Ça va être long par exemple. 649999.649998.649997...

BIZARRE - Puisque le Salon du livre est celui de la bouffe, quelqu'un peut-il m'éclairer sur un détail qui me chicote depuis longtemps. C'est à propos du parmesan que l'on vous propose dans les restaurants « moyens », et même parfois bien meilleurs que ça.

Je vous mets du parmesan sur vos pâtes ?
Non, merci.

Ce n'est jamais du parmesan. Un simili quelconque. Ce n'est pas grave, je n'en prends pas, c'est tout. Jeudi midi je suis allé pour la première fois dans un resto du Vieux-Montréal que m'avaient recommandé des collègues du bureau. Vraiment très bien. Soigné. Une entrée géniale. Des pâtes parfaites, un dessert à rouler à terre, et une addition étonnamment raisonnable.

Du parmesan sur vos pâtes, monsieur ?
S'il vous plaît. J'étais en confiance.
Fuck, la même merde qu'ailleurs.
J'ai rien dit. C' est juste que je la pogne pas. Toutes les gargotes font en ce moment le même trip complètement colon d'huile d'olive extra vierge d'Anatolie, mais le même gargotier vous servira sans sourciller du cheddar pré-râpé en guise de Reggiano. Hello, y'a tu quéqu'un dans la cuisine qu'a déjà goûté à du parmesan?

LES ARCHIVES - J'ai souvent à préciser que je ne suis pas écrivain (notamment aux gens qui me demandent pourquoi je n'écris pas de livre). Il m'arrive pourtant, comme à un vrai écrivain, d'être saisi d'une impérieuse envie de raconter.
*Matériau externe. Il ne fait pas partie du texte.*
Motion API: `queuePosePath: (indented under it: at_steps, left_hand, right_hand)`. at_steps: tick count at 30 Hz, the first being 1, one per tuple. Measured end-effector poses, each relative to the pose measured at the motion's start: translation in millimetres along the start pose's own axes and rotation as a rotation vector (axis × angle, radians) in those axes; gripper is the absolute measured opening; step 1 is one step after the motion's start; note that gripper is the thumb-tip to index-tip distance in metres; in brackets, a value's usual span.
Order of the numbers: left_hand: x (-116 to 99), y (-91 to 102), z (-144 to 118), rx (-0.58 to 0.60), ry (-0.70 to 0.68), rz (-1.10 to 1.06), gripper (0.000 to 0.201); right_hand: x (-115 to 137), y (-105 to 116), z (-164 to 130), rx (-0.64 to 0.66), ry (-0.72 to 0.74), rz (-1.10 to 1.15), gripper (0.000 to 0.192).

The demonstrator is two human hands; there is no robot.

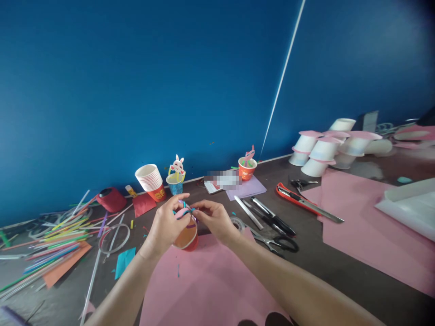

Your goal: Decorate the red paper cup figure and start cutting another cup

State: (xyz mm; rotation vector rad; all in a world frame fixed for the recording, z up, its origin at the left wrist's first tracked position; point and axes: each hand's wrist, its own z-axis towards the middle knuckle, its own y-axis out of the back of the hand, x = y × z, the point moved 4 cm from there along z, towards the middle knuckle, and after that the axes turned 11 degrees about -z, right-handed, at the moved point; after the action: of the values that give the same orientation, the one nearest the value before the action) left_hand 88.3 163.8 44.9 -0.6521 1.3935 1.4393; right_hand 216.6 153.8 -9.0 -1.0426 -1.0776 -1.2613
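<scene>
Red paper cup (188, 238) stands at the far part of a pink sheet (204, 280), under both hands. Left hand (170, 222): thumb and fingers closed on a purple-and-blue craft piece (183, 212) just above the cup. Right hand (214, 222): fingertips pinched on the piece's right end. Can't tell if either hand touches the cup rim.

Surface: dark table (316, 253), set against a blue wall (136, 81) beyond the cup; slanting white line (285, 68) on the wall, right of the cup.

Left of cup: mixed coloured straws (68, 253), red thread spool (111, 200), turquoise paper (125, 262). Behind cup: nested paper cups (147, 179), blue paper cup (175, 185) with rabbit cutout (177, 167). Right of cup: black pens (272, 217), scissors (287, 243), orange-red utility knife (306, 203); farther right, stacked white cups (321, 151) with pink discs between.

Writing: gold print on the nested cups' red side, too small to read. Flat item behind and right of cup is mostly pixelated, text unreadable.
</scene>
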Motion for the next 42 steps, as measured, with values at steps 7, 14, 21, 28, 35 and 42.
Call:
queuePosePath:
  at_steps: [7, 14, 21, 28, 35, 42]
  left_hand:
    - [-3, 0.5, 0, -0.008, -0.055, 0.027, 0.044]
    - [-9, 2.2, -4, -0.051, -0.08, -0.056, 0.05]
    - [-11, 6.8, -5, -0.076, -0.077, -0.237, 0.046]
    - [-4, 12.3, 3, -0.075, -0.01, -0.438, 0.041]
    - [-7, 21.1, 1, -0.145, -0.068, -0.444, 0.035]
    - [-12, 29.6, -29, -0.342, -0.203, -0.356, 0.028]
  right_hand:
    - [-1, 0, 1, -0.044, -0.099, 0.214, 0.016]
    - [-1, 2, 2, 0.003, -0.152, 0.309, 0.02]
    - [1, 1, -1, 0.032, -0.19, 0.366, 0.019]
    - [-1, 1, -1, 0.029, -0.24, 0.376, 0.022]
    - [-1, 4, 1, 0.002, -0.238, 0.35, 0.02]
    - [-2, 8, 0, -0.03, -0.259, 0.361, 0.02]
Présentement, par exemple. L'affaire Cloutier.

Je suis dévoré de l'envie de vous raconter cette histoire. Un détail m'arrête: je ne la connais pas. Je ne suis pas du tout en train de proposer mes services de nègre en écriture à la victime, encore moins à M. Cloutier, je suis en train de dire que cette histoire a un juge, a des psys, a une morale, mais qu'elle n'a pas encore de narrateur.

On sait qu'elle a commencé quand la victime avait 11 ans. Mais qu'est-il arrivé après ? On sait qu'il a mis sa main sur sa bquche la première fois. Mais je vous parle de la vingtième fois quand il n'avait plus besoin de mettre sa main sur sa bouche, quand l'horreur, tapie sous l'habitude, est devenue autre chose, je ne sais pas quoi au juste, résignation, acceptation, amour peut-être. Je voudrais raconter cette vérité du temps qui passe sur l'horreur et en fait autre chose. Cette semaine, j'avais une formidable envie d'être écrivain. Mais pas comme vous, ou comme moi le plus souvent, pas envie d'être le Montaigne des Essais ou le Tolstoï de Guerre et paix. Juste le Balzac archiviste de la Comédie humaine.